Merge Lifecycle
The Merge Lifecycle
I want this to be a high value document, so I won't attempt to explain every file. Instead, I'll focus on the core data flow of a merge operation, from Git conflict -> resolved notebook, and the architectural decisions that shape it.
1. Discovery
The user runs merge-nb.findConflicts. The extension calls git status --porcelain looking for unmerged .ipynb files (see status codes below) Simple cases (add-only, delete-vs-modify) are handled with quick-pick prompts in the top bar and never reach the merge UI.
Here's a reference to the Git status codes for all possible merge conflicts (the output of git status --porcelain in a conflicted state):
| Code | Meaning |
|---|---|
| UU | Both modified (most common conflict) |
| AA | Both added |
| DD | Both deleted |
| AU | Added by us, unmerged by them |
| UA | Added by them, unmerged by us |
| DU | Deleted by us, modified by them |
| UD | Deleted by them, modified by us |
2. Three-way extraction
For a UU conflict, gitIntegration.getThreeWayVersions reads three blobs from Git's staging area:
:1:path: base (common ancestor):2:path: current (ours /HEAD):3:path: incoming (theirs /MERGE_HEAD)

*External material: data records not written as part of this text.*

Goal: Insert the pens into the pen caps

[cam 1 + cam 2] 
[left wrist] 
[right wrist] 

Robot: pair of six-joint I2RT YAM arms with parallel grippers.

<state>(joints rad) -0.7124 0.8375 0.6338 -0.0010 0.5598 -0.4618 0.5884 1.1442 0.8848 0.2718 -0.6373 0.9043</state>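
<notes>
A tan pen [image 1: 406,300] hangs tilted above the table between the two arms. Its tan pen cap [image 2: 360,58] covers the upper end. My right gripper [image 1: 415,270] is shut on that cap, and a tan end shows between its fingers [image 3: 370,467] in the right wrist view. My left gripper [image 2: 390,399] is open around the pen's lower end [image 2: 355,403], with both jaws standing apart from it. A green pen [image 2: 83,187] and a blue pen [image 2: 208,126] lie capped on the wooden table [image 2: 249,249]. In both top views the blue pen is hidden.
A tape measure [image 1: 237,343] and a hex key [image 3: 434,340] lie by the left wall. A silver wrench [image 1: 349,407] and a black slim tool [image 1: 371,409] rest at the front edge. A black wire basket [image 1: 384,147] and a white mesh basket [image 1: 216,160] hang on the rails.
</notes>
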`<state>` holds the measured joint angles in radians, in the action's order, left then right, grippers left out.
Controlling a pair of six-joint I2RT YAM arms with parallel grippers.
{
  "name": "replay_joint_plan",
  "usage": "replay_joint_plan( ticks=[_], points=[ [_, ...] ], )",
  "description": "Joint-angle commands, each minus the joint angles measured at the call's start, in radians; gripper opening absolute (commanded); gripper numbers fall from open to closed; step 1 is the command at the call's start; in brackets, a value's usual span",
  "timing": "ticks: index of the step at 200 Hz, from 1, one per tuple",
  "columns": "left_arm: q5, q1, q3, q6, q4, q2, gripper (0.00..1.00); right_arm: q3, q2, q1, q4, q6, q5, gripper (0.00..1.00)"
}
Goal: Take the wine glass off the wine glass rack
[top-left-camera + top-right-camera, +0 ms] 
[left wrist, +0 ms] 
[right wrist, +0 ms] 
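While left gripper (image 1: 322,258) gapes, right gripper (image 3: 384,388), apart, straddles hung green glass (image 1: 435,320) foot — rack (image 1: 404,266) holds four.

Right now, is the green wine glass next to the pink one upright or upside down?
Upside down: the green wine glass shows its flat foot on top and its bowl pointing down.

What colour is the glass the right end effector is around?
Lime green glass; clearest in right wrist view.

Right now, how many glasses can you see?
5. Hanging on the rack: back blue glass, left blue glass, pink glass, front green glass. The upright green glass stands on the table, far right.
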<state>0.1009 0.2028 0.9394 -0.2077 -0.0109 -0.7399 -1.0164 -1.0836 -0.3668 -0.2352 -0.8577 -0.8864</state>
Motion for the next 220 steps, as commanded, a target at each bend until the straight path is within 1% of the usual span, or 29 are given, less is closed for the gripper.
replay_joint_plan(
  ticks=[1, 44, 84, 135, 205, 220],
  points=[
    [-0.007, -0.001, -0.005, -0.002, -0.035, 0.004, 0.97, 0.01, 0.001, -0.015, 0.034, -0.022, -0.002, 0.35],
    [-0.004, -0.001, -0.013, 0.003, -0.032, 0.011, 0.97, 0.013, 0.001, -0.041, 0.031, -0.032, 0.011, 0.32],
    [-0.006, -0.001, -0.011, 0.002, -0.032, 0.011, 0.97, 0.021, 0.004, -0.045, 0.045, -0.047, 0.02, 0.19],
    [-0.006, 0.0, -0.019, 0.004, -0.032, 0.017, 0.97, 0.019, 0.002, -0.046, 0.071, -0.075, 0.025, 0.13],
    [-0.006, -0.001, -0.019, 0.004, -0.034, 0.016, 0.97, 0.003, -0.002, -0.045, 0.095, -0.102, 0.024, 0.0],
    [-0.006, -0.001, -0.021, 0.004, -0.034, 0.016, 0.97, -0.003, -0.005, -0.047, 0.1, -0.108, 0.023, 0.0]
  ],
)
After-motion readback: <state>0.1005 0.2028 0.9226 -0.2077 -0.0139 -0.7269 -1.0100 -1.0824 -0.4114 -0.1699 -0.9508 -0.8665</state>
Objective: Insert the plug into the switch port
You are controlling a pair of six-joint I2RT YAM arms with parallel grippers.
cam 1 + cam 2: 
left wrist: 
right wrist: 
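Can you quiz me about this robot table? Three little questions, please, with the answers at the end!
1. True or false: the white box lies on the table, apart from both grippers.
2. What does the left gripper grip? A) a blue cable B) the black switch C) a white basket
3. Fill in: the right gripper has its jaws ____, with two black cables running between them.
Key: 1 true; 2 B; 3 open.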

Each blob is raw notebook JSON. parseNotebook in core validates the structure and returns typed Notebook objects.
Run git show :1:<path>.ipynb > base.ipynb; git show :2:<path>.ipynb > current.ipynb; git show :3:<path>.ipynb > incoming.ipynb to see the notebooks the extension works with.
3. Cell matching
cellMatcher.ts takes the three notebooks and produces an ordered list of CellMapping entries, one per logical cell across all three sides.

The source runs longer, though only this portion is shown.